The line containing "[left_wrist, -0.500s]" and each line after it, through the final line of the data, are to be retyped exactly, with pictures left out.
- - - - -
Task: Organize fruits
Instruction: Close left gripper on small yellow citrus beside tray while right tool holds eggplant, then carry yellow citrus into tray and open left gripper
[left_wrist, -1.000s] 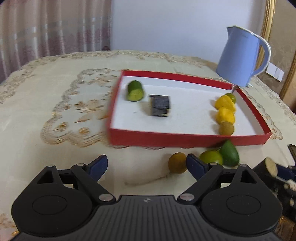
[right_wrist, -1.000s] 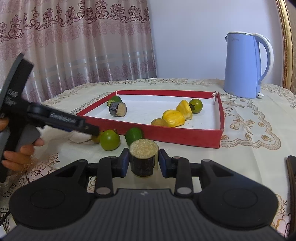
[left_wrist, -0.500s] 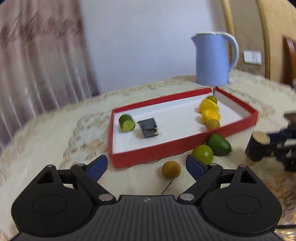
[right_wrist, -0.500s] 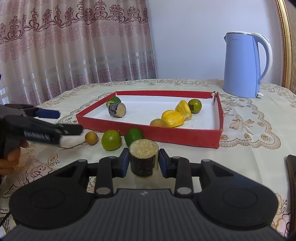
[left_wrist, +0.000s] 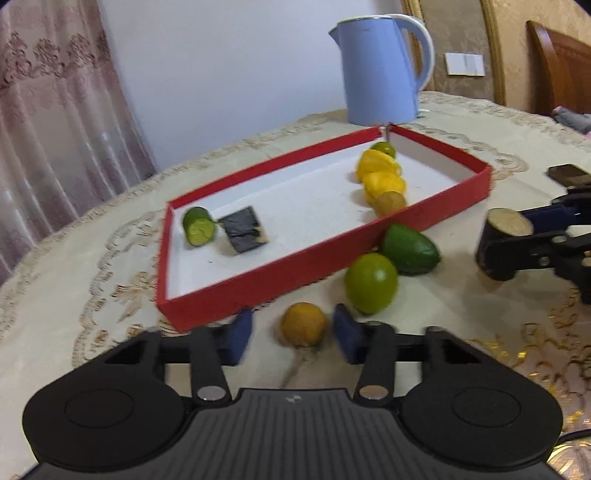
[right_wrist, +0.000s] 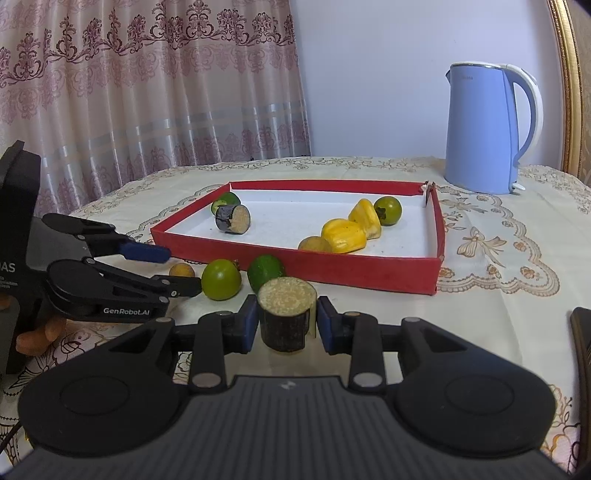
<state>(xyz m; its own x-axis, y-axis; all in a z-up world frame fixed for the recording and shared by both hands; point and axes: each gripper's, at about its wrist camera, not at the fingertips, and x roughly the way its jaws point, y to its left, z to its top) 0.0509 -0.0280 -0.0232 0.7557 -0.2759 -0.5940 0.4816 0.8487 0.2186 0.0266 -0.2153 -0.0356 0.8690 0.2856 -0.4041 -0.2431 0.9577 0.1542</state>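
My left claw (left_wrist: 291, 338) is closing around the small brown fruit (left_wrist: 303, 324) lying on the tablecloth just outside the red tray (left_wrist: 295, 266), pads not yet touching; it's light and round, so I'd pinch across its middle.

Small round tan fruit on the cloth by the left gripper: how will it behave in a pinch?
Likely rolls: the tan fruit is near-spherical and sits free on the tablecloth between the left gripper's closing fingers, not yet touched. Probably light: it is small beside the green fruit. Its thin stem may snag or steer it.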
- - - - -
(Answer)
[left_wrist, -0.500s] 
[right_wrist, -0.500s] 
[left_wrist, +0.000s] 
[right_wrist, +0.000s] 
<state>(xyz m; its own x-axis, y-axis; all in a z-up world frame fixed for the recording and shared by both hands; point and axes: each gripper's, at about its wrist camera, not at the fingertips, and x roughly the way its jaws point, y to its left, z to its top) 0.0509 -0.0280 -0.0232 0.7557 -0.2759 -0.5940 0.4816 0.8487 0.2186 0.0266 -0.2153 -0.0356 0.8690 0.2856 -0.4041 -0.2431 0.9577 0.1542</state>
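My left claw (left_wrist: 291, 338) is closing around the small brown fruit (left_wrist: 303, 324) lying on the tablecloth just outside the red tray (left_wrist: 295, 266), pads not yet touching; it's light and round, so I'd pinch across its middle.

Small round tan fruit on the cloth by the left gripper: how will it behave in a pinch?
Likely rolls: the tan fruit is near-spherical and sits free on the tablecloth between the left gripper's closing fingers, not yet touched. Probably light: it is small beside the green fruit. Its thin stem may snag or steer it.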

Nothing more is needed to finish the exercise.